A quarta temporada vai à raiz do problema: o sistema de escolas públicas. Somos apresentados a um grupo de jovens brilhantes que teriam um futuro promissor pela frente se suas circunstâncias fossem diferentes. É reconfortante ver o arco de redenção de Prezbo — uma história de “Fique Rico ou Morra Tentando” inspirando seus alunos do centro da cidade a seguir seus sonhos — mas é devastador ver essas crianças crescerem e se tornarem criminosas.

Na quinta e última temporada de The Wire, Simon virou sua lente crítica para o próprio programa — ou, mais amplamente, para a mídia. Enquanto McNulty fabrica um serial killer para garantir mais financiamento e um jornalista fabrica histórias para aumentar as vendas de jornais, vemos que a mídia serve a seus próprios interesses, e até mesmo uma série como The Wire simplifica demais essas questões.

The Wire Deixou de Lado o Fechamento dos Dramas Tradicionais de TV

O fechamento é um pilar fundamental dos dramas tradicionais de TV. Os investigadores de cenas de crime em CSI sempre pegam seu culpado a tempo dos créditos finais. Quando um personagem como Hank Schrader é morto a sangue frio, ele tem um monólogo triunfante de fim de jornada. Os mocinhos geralmente derrotam os vilões, e todos vivem felizes para sempre.

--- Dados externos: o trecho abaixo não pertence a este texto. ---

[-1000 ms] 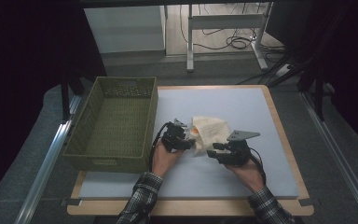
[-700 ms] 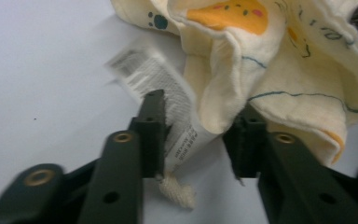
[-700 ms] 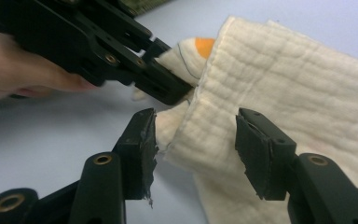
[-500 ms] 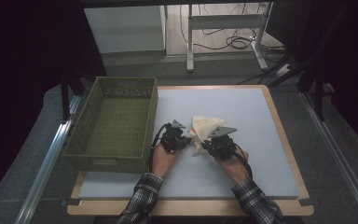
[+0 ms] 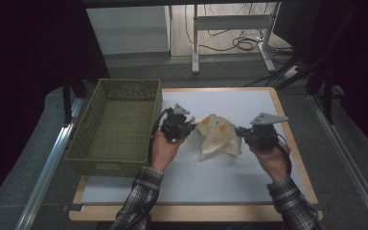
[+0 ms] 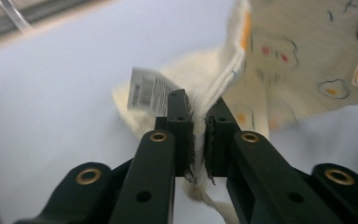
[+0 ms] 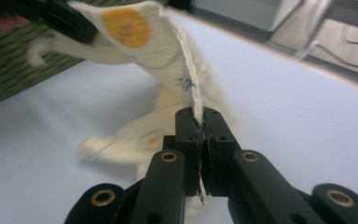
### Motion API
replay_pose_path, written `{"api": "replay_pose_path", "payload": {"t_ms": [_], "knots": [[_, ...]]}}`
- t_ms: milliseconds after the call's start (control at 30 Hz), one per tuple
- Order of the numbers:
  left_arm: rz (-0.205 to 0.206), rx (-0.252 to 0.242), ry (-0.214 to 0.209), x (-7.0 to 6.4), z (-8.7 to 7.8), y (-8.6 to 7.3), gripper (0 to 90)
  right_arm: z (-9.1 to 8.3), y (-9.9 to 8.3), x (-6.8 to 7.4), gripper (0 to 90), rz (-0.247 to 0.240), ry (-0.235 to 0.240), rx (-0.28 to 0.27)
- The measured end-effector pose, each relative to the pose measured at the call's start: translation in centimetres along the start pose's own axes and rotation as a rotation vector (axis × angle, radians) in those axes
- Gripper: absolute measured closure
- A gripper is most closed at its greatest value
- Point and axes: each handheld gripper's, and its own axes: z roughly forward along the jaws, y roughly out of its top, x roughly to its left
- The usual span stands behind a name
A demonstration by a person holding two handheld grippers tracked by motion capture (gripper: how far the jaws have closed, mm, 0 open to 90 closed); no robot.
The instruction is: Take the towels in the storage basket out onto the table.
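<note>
A cream cloth (image 5: pixel 216 136) at frame centre is pinched at its edges by the L gripper (image 5: pixel 188 127) and R gripper (image 5: pixel 239 131). Both pairs of jaws are pressed together on the fabric. A green basket (image 5: pixel 96 152) is seen at centre left.

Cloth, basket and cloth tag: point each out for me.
cloth (image 5: pixel 215 136), high view, middle of its printed face
basket (image 5: pixel 124 165), high view, near rim
tag (image 6: pixel 147 93), left gripper view, its barcode

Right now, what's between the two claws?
In the high view, the cream printed cloth spans the gap between left claw and right claw; each claw is shut on one of its edges, above the pale blue table mat.
</note>
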Motion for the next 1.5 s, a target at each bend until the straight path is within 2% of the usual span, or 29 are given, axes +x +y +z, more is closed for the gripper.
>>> {"api": "replay_pose_path", "payload": {"t_ms": [33, 67, 100, 133, 167, 200, 267, 333, 400, 500, 533, 567, 633, 700, 767, 800, 833, 933, 967, 1067, 1167, 1233, 1267, 1300, 1433, 1500], "knots": [[-0.001, 0.004, 0.023, 0.5, 0.5, 1.4, 80.3, -0.1, 0.5, -0.9, 86.2, 0.008, -0.017, 0.0], [-0.001, 0.004, 0.023, 0.5, 0.5, 1.4, 73.8, -0.1, 0.5, -0.9, 86.2, 0.008, -0.017, 0.0], [-0.022, 0.08, 0.113, 1.9, 2.4, 3.8, 60.4, 0.5, 1.3, -2.9, 84.3, 0.038, -0.064, 0.007], [-0.042, 0.12, 0.146, 2.4, 3.3, 4.4, 50.7, 1.0, 1.4, -4.1, 77.6, 0.067, -0.086, 0.016], [-0.042, 0.12, 0.146, 2.4, 3.3, 4.4, 45.9, 1.4, 1.3, -5.2, 69.2, 0.095, -0.123, 0.027], [-0.041, 0.143, 0.194, 2.8, 4.2, 4.9, 39.9, 1.6, 1.1, -6.1, 68.9, 0.113, -0.158, 0.049], [-0.042, 0.115, 0.167, 2.7, 4.1, 4.7, 34.5, 1.2, 0.4, -7.2, 66.7, 0.132, -0.168, 0.058], [-0.034, 0.114, 0.15, 2.3, 4.0, 4.1, 30.0, 0.5, -0.4, -7.8, 65.1, 0.139, -0.17, 0.052], [-0.032, 0.122, 0.134, 1.9, 4.0, 3.3, 28.2, 0.2, -1.1, -8.0, 64.1, 0.155, -0.151, 0.058], [-0.03, 0.118, 0.122, 1.5, 3.8, 2.6, 26.6, 0.1, -2.1, -7.3, 63.5, 0.145, -0.118, 0.076], [-0.019, 0.124, 0.106, 1.1, 3.7, 1.8, 26.6, 0.1, -2.4, -6.9, 63.5, 0.142, -0.096, 0.075], [-0.019, 0.124, 0.106, 1.1, 3.7, 1.8, 26.7, 0.1, -2.4, -6.9, 63.5, 0.142, -0.096, 0.075], [-0.015, 0.136, 0.081, 0.7, 3.8, 0.5, 28.0, 0.2, -3.2, -5.7, 64.0, 0.147, -0.025, 0.081], [-0.028, 0.135, 0.062, 0.6, 4.1, -0.4, 29.6, 0.6, -3.7, -4.8, 64.4, 0.147, 0.013, 0.087], [-0.034, 0.14, 0.06, 0.6, 4.5, -1.2, 31.3, 1.1, -4.1, -3.7, 66.0, 0.141, 0.048, 0.096], [-0.034, 0.14, 0.06, 0.6, 4.5, -1.2, 32.3, 1.1, -4.1, -3.7, 66.0, 0.141, 0.048, 0.096], [-0.05, 0.143, 0.057, 0.6, 4.9, -2.0, 32.9, 2.1, -4.7, -2.5, 67.6, 0.123, 0.09, 0.108], [-0.064, 0.143, 0.053, 0.5, 5.4, -2.6, 33.0, 3.0, -5.1, -1.6, 68.0, 0.117, 0.121, 0.12], [-0.065, 0.144, 0.052, 0.4, 5.6, -2.9, 32.7, 4.5, -5.6, -0.5, 67.9, 0.088, 0.143, 0.147], [-0.075, 0.13, 0.054, 0.1, 5.9, -3.5, 31.2, 6.2, -6.2, 0.3, 65.4, 0.056, 0.145, 0.163], [-0.078, 0.127, 0.049, 0.1, 6.1, -3.9, 30.4, 7.8, -6.7, 0.9, 64.5, -0.004, 0.106, 0.188], [-0.076, 0.126, 0.044, 0.0, 6.3, -4.4, 30.4, 8.2, -7.0, 1.4, 71.9, -0.038, 0.074, 0.177], [-0.076, 0.124, 0.041, 0.0, 6.3, -4.5, 30.6, 8.1, -7.0, 1.5, 82.2, -0.037, 0.062, 0.179], [-0.079, 0.123, 0.04, -0.1, 6.4, -4.6, 30.9, 8.0, -6.9, 1.5, 87.5, -0.033, 0.052, 0.185], [-0.066, 0.109, 0.034, -0.3, 6.3, -5.0, 34.0, 6.9, -6.9, 0.9, 89.0, -0.001, 0.073, 0.209], [-0.061, 0.111, 0.034, -0.4, 6.3, -5.0, 35.4, 5.5, -6.9, 0.3, 89.0, 0.019, 0.073, 0.194]]}}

The Wire jogou esse fechamento pela janela em favor de uma abordagem muito mais autêntica e ambígua para contar histórias. Casos ficam sem solução, personagens são mortos sem cerimônia, e a justiça raramente é servida. É muito mais próximo da literatura de Cormac McCarthy do que de um procedural criminal padrão de TV.

Frank é preso em The Wire
Frank sendo levado após sua prisão em The Wire.

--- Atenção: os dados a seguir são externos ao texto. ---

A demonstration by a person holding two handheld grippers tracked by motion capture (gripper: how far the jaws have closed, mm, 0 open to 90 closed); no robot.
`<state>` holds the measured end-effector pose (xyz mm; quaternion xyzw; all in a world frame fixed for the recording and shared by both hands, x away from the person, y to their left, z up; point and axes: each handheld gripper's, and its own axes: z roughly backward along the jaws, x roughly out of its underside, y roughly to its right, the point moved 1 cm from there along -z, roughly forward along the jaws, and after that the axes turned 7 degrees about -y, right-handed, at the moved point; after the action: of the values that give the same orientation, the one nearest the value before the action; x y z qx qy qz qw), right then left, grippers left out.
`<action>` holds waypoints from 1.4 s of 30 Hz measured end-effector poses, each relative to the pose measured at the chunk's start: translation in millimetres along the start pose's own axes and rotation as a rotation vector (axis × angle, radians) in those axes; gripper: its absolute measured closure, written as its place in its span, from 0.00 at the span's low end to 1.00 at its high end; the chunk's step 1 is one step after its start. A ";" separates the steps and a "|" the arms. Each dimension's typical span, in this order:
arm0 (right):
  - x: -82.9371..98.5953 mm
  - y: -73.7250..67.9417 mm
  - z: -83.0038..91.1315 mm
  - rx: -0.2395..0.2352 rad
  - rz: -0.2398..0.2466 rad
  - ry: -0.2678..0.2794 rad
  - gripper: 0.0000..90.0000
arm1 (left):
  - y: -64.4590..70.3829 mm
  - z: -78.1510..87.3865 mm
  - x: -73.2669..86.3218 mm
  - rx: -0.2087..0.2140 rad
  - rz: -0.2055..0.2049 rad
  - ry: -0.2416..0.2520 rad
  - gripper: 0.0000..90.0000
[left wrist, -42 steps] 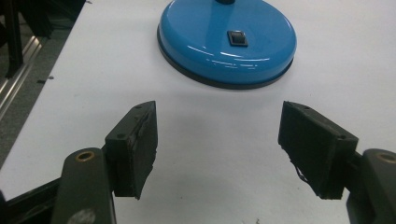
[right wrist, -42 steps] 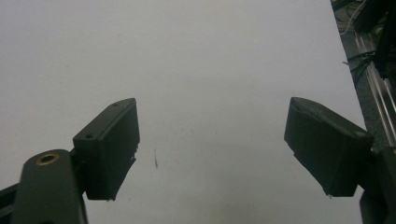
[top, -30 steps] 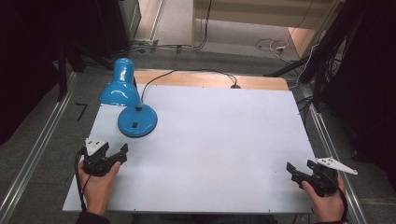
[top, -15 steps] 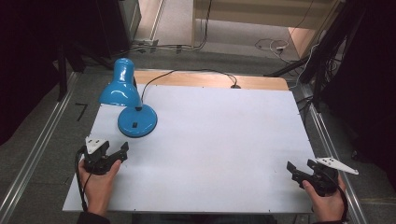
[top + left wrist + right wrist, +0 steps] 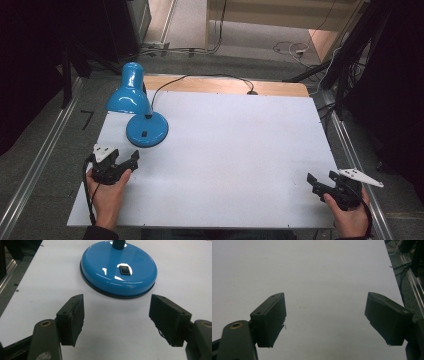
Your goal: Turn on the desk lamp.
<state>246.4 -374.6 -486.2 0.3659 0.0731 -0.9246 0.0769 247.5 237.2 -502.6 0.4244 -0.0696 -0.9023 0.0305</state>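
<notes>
A white table (image 5: 225, 160) is seen from the high view, with a strip of bare wood along its far edge. A blue desk lamp (image 5: 135, 107) is placed at the table's far left corner: its round base (image 5: 118, 267) rests flat on the white surface, its shade leans out to the left, and a black cord (image 5: 210, 80) is run from it toward the far edge. The left gripper (image 5: 122, 162) is held at the near left, and its jaws are spread wide with nothing between them. The lamp base is found just ahead of them, near but not touching, with the small black switch (image 5: 124, 269) turned toward them. The right gripper (image 5: 320, 185) is held at the near right corner, well apart from the lamp; its jaws are likewise spread wide over bare table.
</notes>
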 end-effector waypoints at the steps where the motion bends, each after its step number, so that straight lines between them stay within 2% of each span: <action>1: 0.0 0.0 0.0 -0.001 0.000 0.001 0.18 | 0.0 -0.2 -0.3 -0.001 0.001 -0.001 0.33; 7: 0.0 -0.7 -0.2 -0.011 0.006 -0.001 0.18 | -0.6 -1.7 -1.9 -0.001 0.008 0.005 0.33; 42: -0.4 -1.9 0.1 -0.006 0.007 0.005 0.18 | 1.1 -10.7 -8.9 0.003 0.008 0.000 0.33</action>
<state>246.3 -372.6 -485.7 0.3680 0.0747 -0.9233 0.0811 261.4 236.1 -502.4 0.4241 -0.0727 -0.9021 0.0334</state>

A maioria dos shows policiais, especialmente antes da chegada de The Wire, operava em um formato de caso semanal: cada episódio introduz um novo caso e o resolve dentro de uma hora. Mas não funciona assim na vida real. Muitos casos esfriam, alguns não são resolvidos, e construir um caso contra uma figura criminal poderosa como Marlo Stanfield pode levar anos.

Mesmo quando você consegue colocar um Avon Barksdale atrás das grades, essa lacuna no mercado é preenchida imediatamente e o ciclo continua. A narrativa serializada de The Wire foi contra todos os clichês falsos do gênero procedural policial e capturou essa futilidade frustrante perfeitamente. Foi o primeiro verdadeiro procedural policial: uma crônica intensamente realista de procedimentos policiais meticulosos, sem drama fabricado.

O final da série, perfeito em sua execução, encapsulou essa tese lindamente. Enquanto McNulty olha para sua cidade, vemos uma montagem de onde todos os personagens acabam. Há um pequeno punhado de finais felizes — Bunny adotou Namond; Bubbles ficou limpo e se reconciliou com sua irmã — mas os problemas sistêmicos permanecem.

Duquan se torna o novo Bubbles, o viciado residente de Baltimore; Michael assume o lugar de Omar como o vigilante residente armado com espingarda da cidade. A vida continua, as rodas continuam girando, e apesar dos melhores esforços de todos, nada realmente mudou. The Wire é um exame cru, profundo e brutalmente honesto da sociedade americana, com todas as suas falhas. Pode não estar impresso em papel, mas é o Grande Romance Americano.